In Sardegna, secondo Gonnella e Marietti, l’isolamento carcerario vale triplo e costituisce “una delle parole chiave nella vita carceraria sarda. Era il 2014 – ricordano i dirigenti di Antigone – quando furono inaugurate alcune nuove carceri, tra cui Cagliari e Tempio Pausania. Fu deciso di ubicarle lontano dai centri storici e dagli abitati. Per chi ama la natura è affascinante ammirare i fenicotteri che circondano il carcere cagliaritano di Uta o perdere lo sguardo tra le colline di Nuchis vicino a Tempio. Ma la lontananza dalle città produce desertificazione sociale. Rende complesso costruire ponti tra dentro e fuori, immergere il carcere in un tessuto relazionale che possa dare qualche significato al periodo detentivo. Si sconta così un doppio isolamento: quello isolano e quello della pianificazione urbana. Ce n’è poi un terzo, quello classico usato da sempre nelle galere. Un isolamento tragico”.
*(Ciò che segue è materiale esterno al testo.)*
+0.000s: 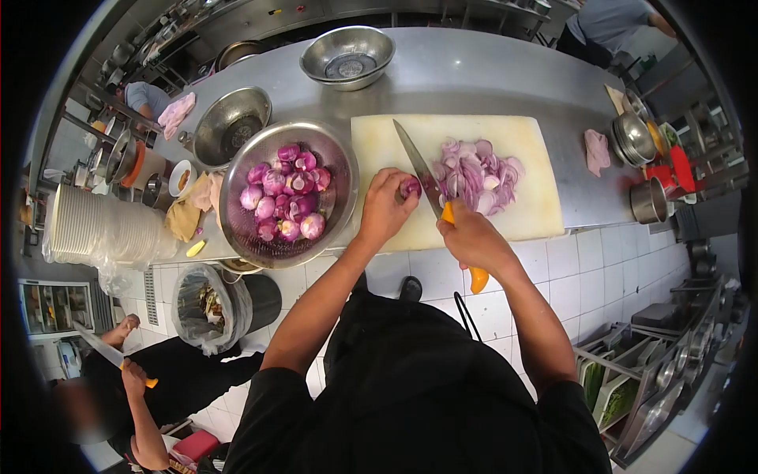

Il carcere di Uta (archivio L'Unione Sarda)
Il carcere di Uta (archivio L'Unione Sarda)
Il carcere di Uta (archivio L'Unione Sarda)

Come tragiche sono le vicende che sfociano in suicidi dietro le sbarre. “Dopo il 2022, l’anno da record con 85 suicidi accertati – rileva in un suo saggio Sofia Antonelli, dell’ufficio del Difensore civico di Antigone - il 2023 e il 2024 continuano a registrare numeri impressionanti. Nel 2023 sono state almeno 701 le persone che si sono tolte la vita all’interno di un Istituto di pena. Nei primi mesi del 2024, almeno 30. “Almeno” perché numerosi sono i decessi con cause ancora da accertare, tra i quali potrebbero quindi celarsi altri casi di suicido. Seppur in calo rispetto all’anno precedente, i 70 suicidi del 2023 rappresentano un numero elevato rispetto al passato. Il più elevato dopo quello del 2022. Guardando agli ultimi trent’anni, solo una volta si è andati vicini a questa cifra con 69 suicidi nel 2001”.